Problem requirements
Please take the records that follow and repeat exactly the lines starting with the line with "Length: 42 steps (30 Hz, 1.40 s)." and going on through the line with "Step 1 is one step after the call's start".

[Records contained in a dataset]
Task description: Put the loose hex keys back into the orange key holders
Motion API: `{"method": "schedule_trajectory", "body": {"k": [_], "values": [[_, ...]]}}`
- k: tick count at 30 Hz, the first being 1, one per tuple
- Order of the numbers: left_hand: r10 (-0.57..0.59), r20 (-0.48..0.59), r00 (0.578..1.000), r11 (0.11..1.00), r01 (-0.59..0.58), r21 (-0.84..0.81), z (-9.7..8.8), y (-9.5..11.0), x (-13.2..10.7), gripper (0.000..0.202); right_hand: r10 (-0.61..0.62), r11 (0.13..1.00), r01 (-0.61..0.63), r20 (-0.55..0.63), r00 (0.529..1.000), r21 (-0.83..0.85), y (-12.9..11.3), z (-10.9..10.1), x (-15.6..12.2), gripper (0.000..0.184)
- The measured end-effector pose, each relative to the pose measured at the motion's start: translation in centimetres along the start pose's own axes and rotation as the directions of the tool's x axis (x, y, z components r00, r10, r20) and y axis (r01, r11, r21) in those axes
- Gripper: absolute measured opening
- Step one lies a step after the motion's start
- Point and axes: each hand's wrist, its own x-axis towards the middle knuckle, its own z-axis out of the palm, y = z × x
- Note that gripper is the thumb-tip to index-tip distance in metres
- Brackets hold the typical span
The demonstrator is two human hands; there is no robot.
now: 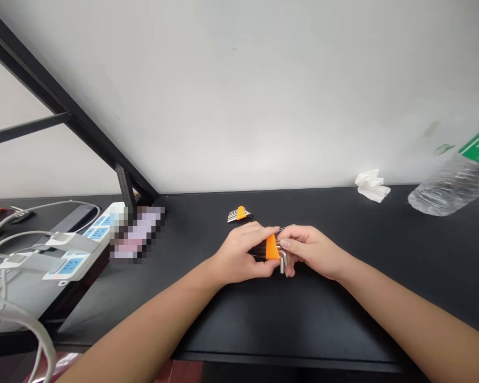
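My left hand (245, 252) is closed around an orange hex key holder (272, 248), thumb on the near side and fingers over the far side. Silver L-shaped hex keys (282, 260) stick out of its right end, their short arms bent toward me. My right hand (305, 246) pinches at the hex keys by the holder's right end; a thin key shows above its fingers. Which key the fingertips grip is partly hidden. Beyond my left hand, a second orange holder (241, 213) with several silver keys lies on the black table (323, 324).
At left, a white power strip (90, 242) with plugs and looping cables (27, 314) sits beside a black metal frame (91, 135). A blurred-out flat object (138, 234) lies near it. Crumpled tissue (372, 185) and a tilted clear bottle (455, 181) are at the back right.
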Motion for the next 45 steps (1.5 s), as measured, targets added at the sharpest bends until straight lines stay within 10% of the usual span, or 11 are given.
{"method": "schedule_trajectory", "body": {"k": [12,19,24,31,45], "values": [[-0.079,-0.019,0.997,0.988,0.081,0.130,-0.4,-0.4,-0.3,0.052,0.216,0.976,-0.214,0.081,0.973,-0.025,-0.7,0.6,-0.5,0.038],[-0.327,0.136,0.935,0.928,0.345,-0.140,-0.7,0.1,-0.2,0.059,0.210,0.963,-0.222,0.087,0.974,0.155,-0.2,-0.3,-0.2,0.031],[-0.376,0.263,0.888,0.866,0.438,-0.241,-0.7,-0.1,-0.3,0.064,0.218,0.976,-0.218,0.059,0.974,-0.009,-0.3,-0.6,-0.3,0.032],[-0.410,0.178,0.895,0.903,0.425,-0.059,0.1,-0.3,-0.4,0.058,0.174,0.920,-0.160,0.008,0.985,-0.356,-1.1,-0.4,-0.6,0.040],[-0.386,0.368,0.846,0.796,0.507,-0.330,-0.9,0.0,-0.1,0.049,0.097,0.925,-0.091,-0.003,0.995,-0.370,-1.1,-1.6,-0.5,0.031]]}}
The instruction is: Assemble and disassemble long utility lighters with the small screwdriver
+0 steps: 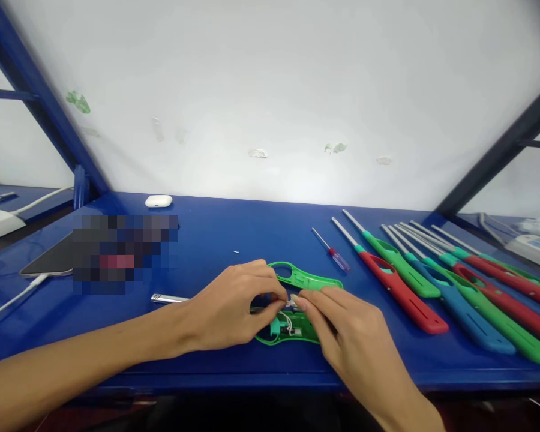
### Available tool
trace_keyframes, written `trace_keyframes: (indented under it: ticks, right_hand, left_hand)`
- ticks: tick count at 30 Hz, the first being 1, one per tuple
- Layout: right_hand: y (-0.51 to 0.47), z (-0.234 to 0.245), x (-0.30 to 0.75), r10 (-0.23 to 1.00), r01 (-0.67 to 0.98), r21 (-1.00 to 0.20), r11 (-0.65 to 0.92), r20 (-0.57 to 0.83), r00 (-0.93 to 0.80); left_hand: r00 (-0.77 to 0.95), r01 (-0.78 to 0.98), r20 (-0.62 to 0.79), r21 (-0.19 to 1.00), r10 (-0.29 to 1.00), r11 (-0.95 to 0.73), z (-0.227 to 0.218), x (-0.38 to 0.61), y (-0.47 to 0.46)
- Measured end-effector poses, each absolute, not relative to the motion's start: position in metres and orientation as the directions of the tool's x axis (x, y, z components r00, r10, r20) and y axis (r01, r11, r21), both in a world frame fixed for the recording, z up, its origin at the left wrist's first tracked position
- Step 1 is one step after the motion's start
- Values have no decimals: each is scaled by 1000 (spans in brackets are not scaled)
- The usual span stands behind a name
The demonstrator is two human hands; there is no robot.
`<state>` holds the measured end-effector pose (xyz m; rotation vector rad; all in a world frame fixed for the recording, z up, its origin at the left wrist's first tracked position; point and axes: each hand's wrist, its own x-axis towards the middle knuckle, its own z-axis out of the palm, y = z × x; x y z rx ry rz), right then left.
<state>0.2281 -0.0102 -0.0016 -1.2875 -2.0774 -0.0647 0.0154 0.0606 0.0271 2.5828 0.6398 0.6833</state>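
Observation:
Between my two hands is a small whitish, partly clear part [292, 303], too small to name. My left hand [240, 303] pinches it from the left, and my right hand [348, 318] grips it from the right with thumb and fingertips. Right below the fingers lies an opened green lighter body half [270, 339] with a teal trigger piece [276, 327] and white wires inside. The other green handle half [303, 278] rests just behind my fingers. A metal lighter tube [168, 299] sticks out to the left from under my left wrist.
Several long lighters in red [402, 294], blue and green lie on the right of the blue table [216, 225]. A screwdriver [333, 252] lies behind my right hand. A tiny metal pin [236, 252], a white earphone case [159, 201] and a cabled phone [49, 258] are farther left.

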Motion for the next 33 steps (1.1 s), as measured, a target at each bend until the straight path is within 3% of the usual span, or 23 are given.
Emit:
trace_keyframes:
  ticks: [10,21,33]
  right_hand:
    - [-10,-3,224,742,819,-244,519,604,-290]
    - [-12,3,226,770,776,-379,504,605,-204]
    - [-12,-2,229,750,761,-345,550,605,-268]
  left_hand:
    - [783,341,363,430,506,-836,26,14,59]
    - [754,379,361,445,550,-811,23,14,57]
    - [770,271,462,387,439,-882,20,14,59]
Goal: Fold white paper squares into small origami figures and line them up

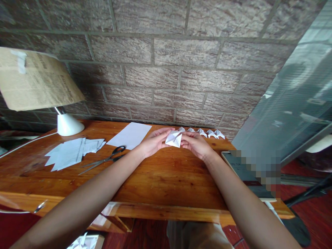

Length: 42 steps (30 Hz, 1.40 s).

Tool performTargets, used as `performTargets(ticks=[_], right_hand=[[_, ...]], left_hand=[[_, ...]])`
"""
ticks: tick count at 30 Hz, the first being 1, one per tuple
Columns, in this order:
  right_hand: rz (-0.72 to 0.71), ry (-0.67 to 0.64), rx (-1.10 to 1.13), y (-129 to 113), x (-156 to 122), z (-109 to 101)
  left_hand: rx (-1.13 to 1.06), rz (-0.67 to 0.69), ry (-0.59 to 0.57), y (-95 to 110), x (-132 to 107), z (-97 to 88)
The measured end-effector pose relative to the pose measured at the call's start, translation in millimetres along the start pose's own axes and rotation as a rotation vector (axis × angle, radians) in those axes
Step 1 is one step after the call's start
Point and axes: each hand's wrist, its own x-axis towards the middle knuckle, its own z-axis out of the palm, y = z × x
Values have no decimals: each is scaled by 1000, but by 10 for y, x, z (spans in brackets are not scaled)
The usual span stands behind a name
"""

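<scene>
Both my hands meet over the far middle of a wooden table (160,180), holding a small folded piece of white paper (174,139) between them. My left hand (153,141) pinches its left side with fingers closed. From the right, my right hand (195,143) grips the other side, fingers curled round it. Just behind the hands, several small folded white paper shapes (207,132) stand in a row along the wall.
A black-handled pair of scissors (106,159) lies left of my hands. A white sheet (130,135) and a pile of cut paper pieces (71,152) lie further left, by a white lamp base (67,125). A dark tablet (243,171) lies at the right edge.
</scene>
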Motion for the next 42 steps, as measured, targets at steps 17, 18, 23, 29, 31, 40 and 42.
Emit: performTargets(ticks=[17,18,23,29,31,40,42], right_hand=[[-83,82,-30,-48,-21,41],[-106,84,-52,-53,-27,48],[-208,86,-125,-65,-37,59],[-265,37,-225,-88,-56,55],[-261,16,-245,-94,-67,63],[-255,-34,-268,-87,-69,69],[-259,-33,-265,-80,-59,65]], left_hand=[[-32,20,21,27,-1,-32],[-30,19,19,24,-1,-32],[3,20,2,22,-7,-26],[210,97,-32,-11,-4,-62],[300,131,-16,-30,3,-71],[505,224,17,-22,-24,-21],[514,227,5,-15,-32,-20]])
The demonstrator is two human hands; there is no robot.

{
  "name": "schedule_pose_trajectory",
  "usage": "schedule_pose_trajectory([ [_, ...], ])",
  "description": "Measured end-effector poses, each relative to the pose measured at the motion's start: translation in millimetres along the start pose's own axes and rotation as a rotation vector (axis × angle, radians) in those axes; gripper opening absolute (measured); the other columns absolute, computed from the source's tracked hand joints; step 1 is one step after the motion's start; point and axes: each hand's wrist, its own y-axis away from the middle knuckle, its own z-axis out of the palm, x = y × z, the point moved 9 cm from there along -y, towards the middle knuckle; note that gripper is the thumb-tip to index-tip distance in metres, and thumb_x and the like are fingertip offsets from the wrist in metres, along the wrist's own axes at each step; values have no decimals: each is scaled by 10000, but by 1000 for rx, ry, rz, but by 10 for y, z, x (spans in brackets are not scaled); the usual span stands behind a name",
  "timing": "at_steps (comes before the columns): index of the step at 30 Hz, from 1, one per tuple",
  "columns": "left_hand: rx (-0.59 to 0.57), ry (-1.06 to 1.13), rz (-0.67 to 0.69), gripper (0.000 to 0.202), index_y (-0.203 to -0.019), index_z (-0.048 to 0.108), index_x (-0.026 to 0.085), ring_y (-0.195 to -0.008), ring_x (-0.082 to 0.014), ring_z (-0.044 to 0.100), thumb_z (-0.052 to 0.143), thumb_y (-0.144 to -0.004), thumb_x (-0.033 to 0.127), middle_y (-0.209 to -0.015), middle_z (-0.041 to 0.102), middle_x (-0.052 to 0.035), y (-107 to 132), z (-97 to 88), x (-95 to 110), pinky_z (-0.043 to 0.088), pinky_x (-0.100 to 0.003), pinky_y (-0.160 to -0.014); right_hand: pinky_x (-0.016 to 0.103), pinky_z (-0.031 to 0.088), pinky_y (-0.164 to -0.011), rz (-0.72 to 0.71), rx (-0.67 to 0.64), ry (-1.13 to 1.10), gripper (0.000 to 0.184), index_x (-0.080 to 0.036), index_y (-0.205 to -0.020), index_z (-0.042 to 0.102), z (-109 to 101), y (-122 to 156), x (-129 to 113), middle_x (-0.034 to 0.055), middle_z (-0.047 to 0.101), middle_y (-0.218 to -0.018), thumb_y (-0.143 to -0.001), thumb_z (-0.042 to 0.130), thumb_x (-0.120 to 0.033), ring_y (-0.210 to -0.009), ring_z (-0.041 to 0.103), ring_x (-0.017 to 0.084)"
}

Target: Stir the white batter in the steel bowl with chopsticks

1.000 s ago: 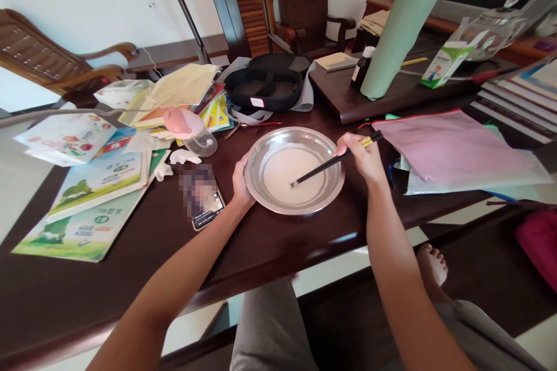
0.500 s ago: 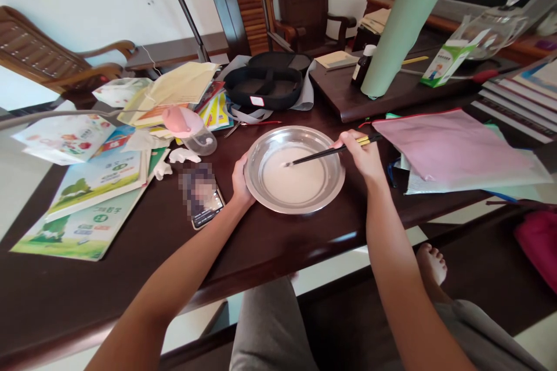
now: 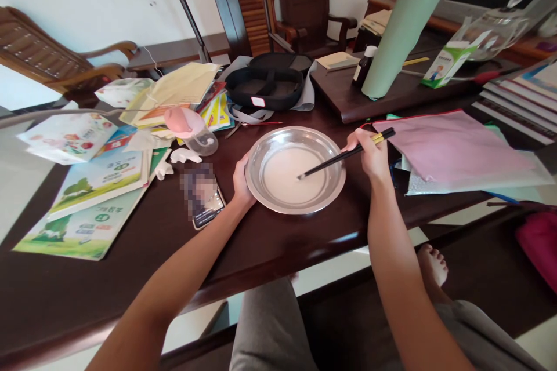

Result of the task
Length: 42 steps (30 Hz, 1.40 s).

Tool performTargets, used as `performTargets(ticks=[_], right_hand=[[_, ...]], left_hand=[[_, ...]])`
"""
ticks: tick count at 30 Hz, the first being 1, one per tuple
Columns, in this order:
  right_hand: rz (-0.72 to 0.71), ry (-0.67 to 0.64), rx (-1.10 to 1.13), y (-129 to 113), x (-156 to 122), z (-109 to 101)
  left_hand: rx (-1.13 to 1.06), rz (-0.67 to 0.69), ry (-0.59 to 0.57), y (-95 to 110), x (-132 to 107), z (-97 to 88)
The measured end-effector pose relative to the pose measured at the call's start, translation in millimetres along the start pose's own axes and rotation as a rotation vector (axis × angle, radians) in those axes
Step 1 is one step after the call's start

The exercise has been answered, and the work is done.